The study by Levental et al. in the current issue of Biochemical Journal [9] provides an important new link between the imaging-detected, large-scale phase separation in GPMVs and the biochemical-based assay for Lo-preferring proteins and lipids that depends on detergent lysis and sucrose gradient fractionation. In addition to demonstrating the role of cholesterol in Lo/Ld phase separation in GPMVs, these authors confirm expected differences in the lateral diffusion coefficient between these phases, and they determine that the Lo phase predominates in GPMVs, consistent with previous biochemical and biophysical measurements in live cells. Most notable, Levental et al. show a strong correlation between the temperature dependence for Lo/Ld phase separation in GPMVs and the temperature dependence of detergent insolubility for both cholesterol and labeled ganglioside GM1 in cells. A significant implication of these observations is that detergent resistance of Lo-preferring proteins and lipids depends not only on the incapacity of detergent micelles to penetrate and solubilize these membrane domains, but also on the extent to which Lo/Ld segregation has occurred in the plasma membrane of intact cells prior to exposure to micelles of Triton X-100 or other mild detergents.
These observations illuminate the relationship between large-scale Lo/Ld phase separation that is observed in GPMVs and the biochemical assay for detergent-resistant “lipid rafts” that are derived from intact cells. They further support a relationship between large-scale phase separation in GPMVs and smaller scale membrane heterogeneity in intact cells. How may these different size scales of heterogeneity be related? In a recent study, Veatch et al. described the surprising finding that lipids and proteins in GPMVs undergo fluctuations in domain size and lifetime as these membranes are cooled towards their phase transition temperature. These fluctuations are remarkably robust, occurring in most of the GPMVs, regardless of their specific transition temperature that is variable due to compositional heterogeneity [10]. Interestingly, this and other behavior near the transition temperature were found to be well-fit by the two-dimensional Ising model for physical processes that are near a critical point. In contrast, critical behavior in three component model membranes occurs over a much more limited range of lipid compositions and temperatures, suggesting that evolutionary pressures have selected this property in biological membranes. Extrapolation to 37°C of the correlation length for fluctuation size that is calculated from the Ising model analysis yields a value of ~20 nm, which is close to some experimental estimates for the average size of “lipid rafts” on intact cells at this temperature [11].

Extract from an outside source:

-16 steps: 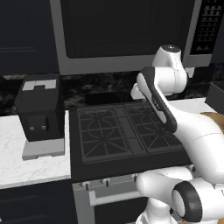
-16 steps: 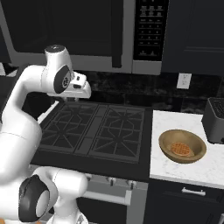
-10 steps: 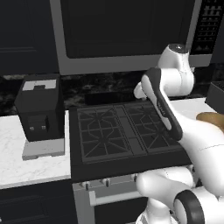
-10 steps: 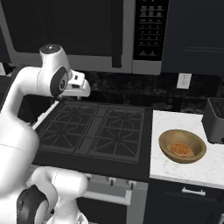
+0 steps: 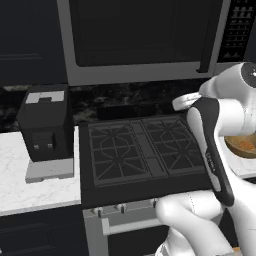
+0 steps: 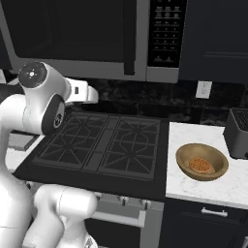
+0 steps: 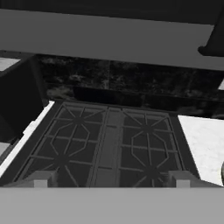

Although it is likely that the size and dynamics of lipid-based membrane domains on intact cells are determined by several factors that await further characterization, including cytoskeletal regulation, it is exciting to think that we are beginning to learn the fundamental principles that govern the complex behavior of biological membranes, and the study by Levental et al. provides a significant step in this quest.